## INSTRUCTIONS FOR THE TASK
Check each line of the listing for the word "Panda" and report the ones that have it.

## DATASET

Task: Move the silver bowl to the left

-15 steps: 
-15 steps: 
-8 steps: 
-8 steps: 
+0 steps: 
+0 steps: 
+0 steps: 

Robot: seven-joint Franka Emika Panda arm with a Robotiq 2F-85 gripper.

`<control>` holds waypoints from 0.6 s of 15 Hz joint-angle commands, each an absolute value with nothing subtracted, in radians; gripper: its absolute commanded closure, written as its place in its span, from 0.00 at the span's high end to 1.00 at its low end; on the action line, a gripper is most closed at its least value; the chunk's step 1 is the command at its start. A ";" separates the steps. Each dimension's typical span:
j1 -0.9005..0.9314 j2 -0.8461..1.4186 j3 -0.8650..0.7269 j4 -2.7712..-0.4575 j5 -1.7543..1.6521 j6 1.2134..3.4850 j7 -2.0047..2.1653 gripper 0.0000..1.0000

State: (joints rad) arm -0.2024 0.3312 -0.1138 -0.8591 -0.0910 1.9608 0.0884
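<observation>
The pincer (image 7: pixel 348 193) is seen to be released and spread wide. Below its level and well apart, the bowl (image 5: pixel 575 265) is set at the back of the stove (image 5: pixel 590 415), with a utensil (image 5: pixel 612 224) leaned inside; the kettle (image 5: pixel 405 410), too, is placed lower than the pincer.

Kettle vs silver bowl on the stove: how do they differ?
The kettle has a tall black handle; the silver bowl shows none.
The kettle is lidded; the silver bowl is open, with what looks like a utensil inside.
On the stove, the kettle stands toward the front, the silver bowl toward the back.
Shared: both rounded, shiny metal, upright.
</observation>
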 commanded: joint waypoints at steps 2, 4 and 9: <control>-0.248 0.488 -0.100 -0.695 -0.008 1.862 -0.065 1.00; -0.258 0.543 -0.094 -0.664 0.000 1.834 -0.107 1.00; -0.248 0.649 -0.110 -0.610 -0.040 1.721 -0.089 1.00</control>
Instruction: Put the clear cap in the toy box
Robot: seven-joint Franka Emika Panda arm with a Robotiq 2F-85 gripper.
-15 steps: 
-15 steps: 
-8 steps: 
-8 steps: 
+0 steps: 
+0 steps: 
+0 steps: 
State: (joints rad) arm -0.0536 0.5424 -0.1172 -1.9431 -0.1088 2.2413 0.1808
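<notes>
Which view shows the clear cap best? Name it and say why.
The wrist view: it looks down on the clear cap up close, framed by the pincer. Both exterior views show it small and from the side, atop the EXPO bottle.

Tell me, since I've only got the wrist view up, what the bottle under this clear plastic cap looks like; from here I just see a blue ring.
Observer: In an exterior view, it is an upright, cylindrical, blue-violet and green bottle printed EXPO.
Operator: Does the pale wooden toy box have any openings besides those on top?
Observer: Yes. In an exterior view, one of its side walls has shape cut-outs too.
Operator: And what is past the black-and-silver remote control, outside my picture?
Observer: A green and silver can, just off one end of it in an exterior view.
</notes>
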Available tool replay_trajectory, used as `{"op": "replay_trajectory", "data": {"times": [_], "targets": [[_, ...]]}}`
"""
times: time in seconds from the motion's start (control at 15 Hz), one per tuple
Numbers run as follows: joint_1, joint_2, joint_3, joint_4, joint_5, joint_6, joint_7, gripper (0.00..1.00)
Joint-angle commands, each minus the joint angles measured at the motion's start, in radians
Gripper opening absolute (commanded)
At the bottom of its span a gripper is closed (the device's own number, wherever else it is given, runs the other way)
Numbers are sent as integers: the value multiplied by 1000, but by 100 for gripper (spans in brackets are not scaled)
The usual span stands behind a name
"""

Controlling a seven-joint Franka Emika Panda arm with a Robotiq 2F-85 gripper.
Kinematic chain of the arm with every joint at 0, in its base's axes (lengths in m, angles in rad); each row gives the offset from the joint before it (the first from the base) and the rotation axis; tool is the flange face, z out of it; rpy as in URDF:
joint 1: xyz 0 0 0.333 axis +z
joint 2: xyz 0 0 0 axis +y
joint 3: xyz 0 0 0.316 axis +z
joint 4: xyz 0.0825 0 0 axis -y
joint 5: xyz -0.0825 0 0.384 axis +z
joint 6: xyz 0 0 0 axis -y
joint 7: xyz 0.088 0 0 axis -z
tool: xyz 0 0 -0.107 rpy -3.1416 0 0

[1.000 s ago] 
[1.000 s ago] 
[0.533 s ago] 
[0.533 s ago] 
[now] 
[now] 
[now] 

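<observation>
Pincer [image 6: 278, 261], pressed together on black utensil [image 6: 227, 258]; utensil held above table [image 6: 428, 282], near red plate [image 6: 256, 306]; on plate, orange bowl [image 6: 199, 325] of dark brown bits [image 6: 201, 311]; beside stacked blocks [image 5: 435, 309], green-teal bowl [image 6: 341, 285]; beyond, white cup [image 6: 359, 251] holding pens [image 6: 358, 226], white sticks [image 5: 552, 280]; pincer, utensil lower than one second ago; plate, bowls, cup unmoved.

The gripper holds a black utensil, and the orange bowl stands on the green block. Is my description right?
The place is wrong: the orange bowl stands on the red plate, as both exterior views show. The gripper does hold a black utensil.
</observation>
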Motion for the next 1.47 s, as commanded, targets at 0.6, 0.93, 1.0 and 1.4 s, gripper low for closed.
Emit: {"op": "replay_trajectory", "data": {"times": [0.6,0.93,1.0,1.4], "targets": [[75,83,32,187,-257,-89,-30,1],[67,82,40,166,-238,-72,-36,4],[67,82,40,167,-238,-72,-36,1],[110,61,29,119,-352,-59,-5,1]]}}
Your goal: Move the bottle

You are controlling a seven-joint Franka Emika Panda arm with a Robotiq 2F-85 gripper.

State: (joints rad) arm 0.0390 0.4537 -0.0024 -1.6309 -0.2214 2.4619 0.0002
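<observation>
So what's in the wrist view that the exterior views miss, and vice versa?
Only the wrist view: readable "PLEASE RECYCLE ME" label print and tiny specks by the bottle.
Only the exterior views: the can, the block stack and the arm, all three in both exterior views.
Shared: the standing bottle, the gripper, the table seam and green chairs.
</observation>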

## RESPONSE FOR THIS EXERCISE
Robot: seven-joint Franka Emika Panda arm with a Robotiq 2F-85 gripper.
Robot: seven-joint Franka Emika Panda arm with a Robotiq 2F-85 gripper.
Controlling a seven-joint Franka Emika Panda arm with a Robotiq 2F-85 gripper.
You are controlling a seven-joint Franka Emika Panda arm with a Robotiq 2F-85 gripper.

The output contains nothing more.